YES friends, in the late nineties Harry Potter had begun taking over the world, or it had at least reached the states. In short, it was not a good time to be a fat kid.

My best friend was a hilarious ginger boy, and with my dark, dark hair I fancied us Harry and Ron. Oh no, the world assured me, you are Neville Longbottom, the sad fat child wizard. "No, I'm the hero!" I wanted to say, "Can't you see it underneath the chins?"

I cannot tell you how many times - especially in middle school when I was at peak fatness - someone cheerfully told me how I reminded them of Neville. The fact that they were smiling brightly as they delivered this tidbit did little to remedy the fact that hearing that made me feel like I'd been STABBED IN THE FACE. As I'd force a smile and say, "oh... really?", what I would be thinking was, "I know I'm fat, YOU DON'T NEED TO REMIND ME."

But I got older, I thinned out, and this comparison drifted to the back of my mind. Then a year or so back, it became very en vogue to make your Facebook picture that of your celebrity lookalike. It was only then I started compiling the celebrity lookalikes I'd received over time.

In high school, I was in a production of Macbeth; I played Banquo.**** My lovely friend Michelle played Witch Three. When she, at college, was again cast as Witch Three, I went to visit her and see her college version of Macbeth. I met the new Banquo, and joked to him, "I feel like we should duel or something!" New Banquo - who, fun fact, later went on to be a contestant on The Glee Project - told me he thought I looked like (or reminded him of) Kenneth from 30 Rock.

****And I gave us all the phrase "Money in the Banquo".

While I love Jack McBrayer, I found this suspect. It didn't seem accurate. And that's not nearly the weirdest one I've gotten. A friend of my roommate's told me I looked like Napoleon Dynamite. And again here, they told me excitedly*****My face fell immediately. Devoid of any other thoughts, I actually sputtered to this person I'd just met, "...why would you say that to me?" His face followed mine's suit and fell as well. Consolingly, he mustered some "oh, I... I'm sorry, I didn't mean..." but I'm pretty sure I just wandered away, my face still etched with horror.

*****It's always excitedly. They're so bloody happy to tell you you're ugly.

                      Do I really look like Napoleon Dynamite? You decide.

But at least Napoleon Dynamite is an actual human being. Some kids I was volunteering with - don't act so surprised, I'M A NICE PERSON, DAMMIT - were throwing around celebrity lookalikes for each other. I offhandedly mentioned I didn't have any lookalikes, and one of the guys goes, "no no, you look like Ratatouille!" Again horrified, I asked, "do you mean I look like Patton Oswalt? Or the animated character??" "No, the animated character. The chef." "Oh, ok, good, yeah" I said, finding that option the less upsetting of the two.******

******Let me state for the record that I find Patton Oswalt to be a wildly talented and hilarious man. It's just for a kid with a fat complex... y'know. It wasn't great to hear.

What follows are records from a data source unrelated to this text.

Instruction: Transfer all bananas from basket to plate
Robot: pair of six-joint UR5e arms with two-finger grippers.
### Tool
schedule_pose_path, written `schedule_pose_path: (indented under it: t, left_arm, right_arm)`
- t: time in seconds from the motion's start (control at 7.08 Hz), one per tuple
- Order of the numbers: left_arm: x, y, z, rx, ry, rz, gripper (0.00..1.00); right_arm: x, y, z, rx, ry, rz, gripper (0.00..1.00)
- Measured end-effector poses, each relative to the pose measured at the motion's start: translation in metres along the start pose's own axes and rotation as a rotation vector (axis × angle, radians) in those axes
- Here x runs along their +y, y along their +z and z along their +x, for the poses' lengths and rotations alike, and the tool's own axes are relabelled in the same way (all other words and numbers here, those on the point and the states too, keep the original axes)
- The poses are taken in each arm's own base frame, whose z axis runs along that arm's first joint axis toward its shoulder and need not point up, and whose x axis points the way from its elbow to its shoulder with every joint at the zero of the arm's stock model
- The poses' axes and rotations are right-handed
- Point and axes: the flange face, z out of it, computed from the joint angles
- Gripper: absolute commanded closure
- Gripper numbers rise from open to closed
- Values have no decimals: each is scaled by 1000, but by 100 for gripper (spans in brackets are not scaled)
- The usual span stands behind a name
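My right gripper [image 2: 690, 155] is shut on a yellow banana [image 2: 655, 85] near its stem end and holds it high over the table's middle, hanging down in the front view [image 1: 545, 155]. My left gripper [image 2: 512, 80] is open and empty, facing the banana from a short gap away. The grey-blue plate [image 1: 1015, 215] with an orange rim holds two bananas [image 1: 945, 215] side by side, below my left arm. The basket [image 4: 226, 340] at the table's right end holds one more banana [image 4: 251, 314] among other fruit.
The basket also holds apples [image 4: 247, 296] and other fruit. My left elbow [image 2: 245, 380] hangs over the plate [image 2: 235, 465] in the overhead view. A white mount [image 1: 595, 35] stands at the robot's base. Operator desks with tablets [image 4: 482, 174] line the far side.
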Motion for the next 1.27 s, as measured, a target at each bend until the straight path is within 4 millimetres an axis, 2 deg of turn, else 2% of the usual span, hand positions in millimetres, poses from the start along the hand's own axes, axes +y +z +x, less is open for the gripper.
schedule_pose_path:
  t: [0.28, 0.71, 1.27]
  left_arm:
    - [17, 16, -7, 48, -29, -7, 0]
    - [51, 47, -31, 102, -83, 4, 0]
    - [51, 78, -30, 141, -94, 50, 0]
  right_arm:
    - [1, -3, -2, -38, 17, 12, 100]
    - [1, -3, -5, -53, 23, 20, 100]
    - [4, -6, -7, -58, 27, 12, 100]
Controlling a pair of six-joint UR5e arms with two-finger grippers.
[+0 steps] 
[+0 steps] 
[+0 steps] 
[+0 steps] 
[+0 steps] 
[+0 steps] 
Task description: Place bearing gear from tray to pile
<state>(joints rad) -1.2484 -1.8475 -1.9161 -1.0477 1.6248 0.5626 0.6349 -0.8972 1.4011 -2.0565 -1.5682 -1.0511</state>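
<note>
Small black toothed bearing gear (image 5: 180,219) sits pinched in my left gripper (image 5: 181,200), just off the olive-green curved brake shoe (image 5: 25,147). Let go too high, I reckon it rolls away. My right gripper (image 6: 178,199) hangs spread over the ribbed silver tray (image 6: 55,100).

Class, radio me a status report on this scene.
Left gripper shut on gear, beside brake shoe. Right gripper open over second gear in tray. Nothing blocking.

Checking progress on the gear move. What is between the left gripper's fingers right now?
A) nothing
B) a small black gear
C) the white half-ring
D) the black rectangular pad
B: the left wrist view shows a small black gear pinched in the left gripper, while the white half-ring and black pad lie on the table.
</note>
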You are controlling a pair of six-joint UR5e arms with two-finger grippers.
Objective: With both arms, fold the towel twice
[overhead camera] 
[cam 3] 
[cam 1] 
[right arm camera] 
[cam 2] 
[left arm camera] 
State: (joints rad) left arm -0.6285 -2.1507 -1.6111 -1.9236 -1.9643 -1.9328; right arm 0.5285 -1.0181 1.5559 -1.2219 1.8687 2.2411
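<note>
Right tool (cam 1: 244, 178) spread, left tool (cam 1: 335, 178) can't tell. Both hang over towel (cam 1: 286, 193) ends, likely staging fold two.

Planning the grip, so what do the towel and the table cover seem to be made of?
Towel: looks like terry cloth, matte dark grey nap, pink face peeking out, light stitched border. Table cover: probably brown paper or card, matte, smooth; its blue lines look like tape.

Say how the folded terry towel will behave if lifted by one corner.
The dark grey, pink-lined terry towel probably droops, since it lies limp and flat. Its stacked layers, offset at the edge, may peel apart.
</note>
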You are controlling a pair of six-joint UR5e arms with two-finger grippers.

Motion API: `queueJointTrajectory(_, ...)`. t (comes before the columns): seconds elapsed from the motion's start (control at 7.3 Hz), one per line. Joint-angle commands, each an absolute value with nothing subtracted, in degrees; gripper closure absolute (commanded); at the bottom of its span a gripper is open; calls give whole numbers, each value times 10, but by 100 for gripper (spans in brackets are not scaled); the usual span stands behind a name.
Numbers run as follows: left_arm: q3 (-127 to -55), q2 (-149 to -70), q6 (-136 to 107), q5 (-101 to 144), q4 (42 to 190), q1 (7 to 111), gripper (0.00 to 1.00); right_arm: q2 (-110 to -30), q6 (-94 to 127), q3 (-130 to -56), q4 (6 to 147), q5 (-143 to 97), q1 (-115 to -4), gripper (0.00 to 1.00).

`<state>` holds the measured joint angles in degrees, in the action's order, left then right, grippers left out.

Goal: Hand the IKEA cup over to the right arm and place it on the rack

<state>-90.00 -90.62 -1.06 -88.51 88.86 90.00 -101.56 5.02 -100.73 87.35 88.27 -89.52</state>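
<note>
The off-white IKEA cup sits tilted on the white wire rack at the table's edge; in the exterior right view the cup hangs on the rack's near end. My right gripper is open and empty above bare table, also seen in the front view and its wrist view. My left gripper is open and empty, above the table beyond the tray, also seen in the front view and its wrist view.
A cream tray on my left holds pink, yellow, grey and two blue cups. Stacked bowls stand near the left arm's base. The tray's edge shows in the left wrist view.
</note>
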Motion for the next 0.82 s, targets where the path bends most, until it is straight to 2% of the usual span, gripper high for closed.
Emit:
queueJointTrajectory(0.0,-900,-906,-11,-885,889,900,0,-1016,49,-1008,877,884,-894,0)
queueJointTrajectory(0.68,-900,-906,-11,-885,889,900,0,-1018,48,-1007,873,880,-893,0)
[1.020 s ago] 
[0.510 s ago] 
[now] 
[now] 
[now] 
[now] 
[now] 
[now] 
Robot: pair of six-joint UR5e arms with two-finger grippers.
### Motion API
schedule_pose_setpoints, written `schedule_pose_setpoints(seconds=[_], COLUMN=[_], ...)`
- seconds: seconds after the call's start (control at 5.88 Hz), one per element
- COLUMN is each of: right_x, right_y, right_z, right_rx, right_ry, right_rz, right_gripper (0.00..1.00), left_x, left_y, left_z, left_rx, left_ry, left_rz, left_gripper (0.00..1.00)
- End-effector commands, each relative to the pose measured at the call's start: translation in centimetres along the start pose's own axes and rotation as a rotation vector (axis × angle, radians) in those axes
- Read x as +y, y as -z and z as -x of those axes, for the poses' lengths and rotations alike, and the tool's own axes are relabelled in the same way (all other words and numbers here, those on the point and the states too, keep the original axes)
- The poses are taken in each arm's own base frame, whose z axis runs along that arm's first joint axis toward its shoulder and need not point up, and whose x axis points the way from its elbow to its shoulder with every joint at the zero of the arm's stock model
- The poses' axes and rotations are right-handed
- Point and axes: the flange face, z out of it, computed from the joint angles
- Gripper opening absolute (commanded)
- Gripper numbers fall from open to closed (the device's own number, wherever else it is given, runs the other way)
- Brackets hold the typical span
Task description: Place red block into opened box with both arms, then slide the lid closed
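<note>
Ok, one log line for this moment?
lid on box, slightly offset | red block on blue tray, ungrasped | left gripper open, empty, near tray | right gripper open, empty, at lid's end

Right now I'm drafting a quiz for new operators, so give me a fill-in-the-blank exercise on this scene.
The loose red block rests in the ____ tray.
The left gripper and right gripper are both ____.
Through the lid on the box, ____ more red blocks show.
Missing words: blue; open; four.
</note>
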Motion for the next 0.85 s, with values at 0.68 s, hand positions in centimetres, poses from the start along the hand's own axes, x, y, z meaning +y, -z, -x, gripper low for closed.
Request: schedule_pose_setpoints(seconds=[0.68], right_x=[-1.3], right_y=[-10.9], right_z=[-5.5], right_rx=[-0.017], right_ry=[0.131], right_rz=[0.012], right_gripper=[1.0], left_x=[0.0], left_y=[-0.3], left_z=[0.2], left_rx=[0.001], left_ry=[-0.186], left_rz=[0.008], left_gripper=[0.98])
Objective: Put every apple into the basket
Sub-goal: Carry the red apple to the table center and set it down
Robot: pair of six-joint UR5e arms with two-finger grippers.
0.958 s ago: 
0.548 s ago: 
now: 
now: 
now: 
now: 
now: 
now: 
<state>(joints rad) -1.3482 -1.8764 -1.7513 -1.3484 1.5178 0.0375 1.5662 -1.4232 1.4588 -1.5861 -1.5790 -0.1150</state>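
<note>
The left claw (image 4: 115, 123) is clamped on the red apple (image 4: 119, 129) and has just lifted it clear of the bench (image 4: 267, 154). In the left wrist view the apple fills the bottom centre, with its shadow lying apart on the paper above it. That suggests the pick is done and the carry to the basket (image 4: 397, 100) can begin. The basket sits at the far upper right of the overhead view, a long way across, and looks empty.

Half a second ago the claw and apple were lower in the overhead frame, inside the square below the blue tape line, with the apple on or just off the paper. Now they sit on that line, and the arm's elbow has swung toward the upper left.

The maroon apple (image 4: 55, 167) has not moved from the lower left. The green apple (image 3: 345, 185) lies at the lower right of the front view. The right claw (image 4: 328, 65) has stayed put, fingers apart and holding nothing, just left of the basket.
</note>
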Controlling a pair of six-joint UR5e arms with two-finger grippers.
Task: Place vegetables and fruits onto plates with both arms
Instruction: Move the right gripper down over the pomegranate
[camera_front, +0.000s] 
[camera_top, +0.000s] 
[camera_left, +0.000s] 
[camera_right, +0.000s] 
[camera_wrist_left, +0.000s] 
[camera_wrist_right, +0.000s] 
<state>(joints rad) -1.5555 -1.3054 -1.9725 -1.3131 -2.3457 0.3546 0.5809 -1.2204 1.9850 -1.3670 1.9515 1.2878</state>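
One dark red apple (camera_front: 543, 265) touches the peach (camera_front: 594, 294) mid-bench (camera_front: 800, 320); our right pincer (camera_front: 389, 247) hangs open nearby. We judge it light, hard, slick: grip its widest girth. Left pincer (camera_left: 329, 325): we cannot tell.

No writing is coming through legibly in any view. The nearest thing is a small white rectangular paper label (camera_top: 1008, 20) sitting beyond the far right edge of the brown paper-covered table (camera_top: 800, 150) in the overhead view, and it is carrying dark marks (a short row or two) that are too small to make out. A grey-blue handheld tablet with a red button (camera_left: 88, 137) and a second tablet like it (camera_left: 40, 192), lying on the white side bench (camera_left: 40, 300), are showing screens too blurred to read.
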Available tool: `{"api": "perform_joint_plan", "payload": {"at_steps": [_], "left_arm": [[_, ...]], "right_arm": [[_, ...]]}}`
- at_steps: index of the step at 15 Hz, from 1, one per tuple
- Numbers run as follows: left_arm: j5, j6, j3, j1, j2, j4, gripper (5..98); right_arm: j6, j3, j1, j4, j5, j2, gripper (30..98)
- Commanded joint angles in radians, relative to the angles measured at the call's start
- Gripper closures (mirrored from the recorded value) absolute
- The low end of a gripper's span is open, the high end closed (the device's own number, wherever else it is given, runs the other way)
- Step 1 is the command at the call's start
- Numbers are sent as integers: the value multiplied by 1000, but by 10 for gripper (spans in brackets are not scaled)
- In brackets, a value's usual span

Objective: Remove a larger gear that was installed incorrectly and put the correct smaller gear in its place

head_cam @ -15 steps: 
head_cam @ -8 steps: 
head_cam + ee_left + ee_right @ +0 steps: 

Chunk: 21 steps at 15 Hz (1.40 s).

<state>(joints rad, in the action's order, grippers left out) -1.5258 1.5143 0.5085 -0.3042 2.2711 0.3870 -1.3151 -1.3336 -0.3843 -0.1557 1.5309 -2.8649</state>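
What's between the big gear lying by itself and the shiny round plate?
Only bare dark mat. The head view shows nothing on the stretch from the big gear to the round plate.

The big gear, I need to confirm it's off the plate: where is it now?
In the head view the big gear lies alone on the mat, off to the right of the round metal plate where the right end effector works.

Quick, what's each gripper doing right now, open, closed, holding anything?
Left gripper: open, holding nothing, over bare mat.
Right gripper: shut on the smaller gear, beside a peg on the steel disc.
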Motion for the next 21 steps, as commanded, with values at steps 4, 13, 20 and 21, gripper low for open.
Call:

My two options. Quite an eclectic gang we're gathering, huh?

I tried - unsuccessfully, it would seem, based on this post - to brush that off, and told them how I'd often gotten Neville Longbottom as a child. "But hey!" One girl said, "he's really hot now!" This is an argument my friends make to me often. "Neville ended up really handsome", they say. This may or may not be true, but as I remind them, that's not what any of the people who called me Neville Longbottom were talking about. None of them were saying, "Fat kid, you look like Neville Longbottom, and by that, I mean to say that I have seen into the future, and that fat kid grows up into a slim young man with nice teeth. Oh, and I'm talking about the actor now, not the character. You get all that from what I'm saying, right?"

If I thought anybody meant present-day Neville, we might have a different story.
But this wasn't all. I continued lamenting the Neville comparison, turning to another girl and saying, "They told me I looked like Neville Longbottom. So basically it was the equivalent of coming up to me and telling me I was ugly." She - in dead-serious earnestness - said to me:
"But like, he's like really brave."

Brave indeed, young woman. Brave indeed.

Monday, August 27, 2012

Insult to Injury

I looked out my bathroom window and was stunned by how sunny and inviting it looked outside - stunned because I was shocked that all the snow had melted so fast. Only then I remembered my dream from the night before... there had been snow everywhere; the world was coated with it. It was a odd-feeling way to remember the dream, to be smacked into the memory of it by the reality of how false it had been.*

I've always found dream dictionaries to be fascinating - every time I look up the images in my dreams, I see the explanation and think, "oh my god, yes, exactly!". I climbed into my bed and opened my computer, quickly pulling up snow in the dream dictionary. This was the definition verbatim:

"To see snow in your dream signifies your inhibitions, unexpressed emotions and feelings of frigidity."
....what a dick. Um, screw you, dream dictionary. Like, I don't need you to tell me I'm frigid, okay, I know that perfectly well. Just... just rude, is what it is. Rude and unnecessary. "More like you're frigid!" I yelled unconvincingly at the computer and slammed it shut. "Ass."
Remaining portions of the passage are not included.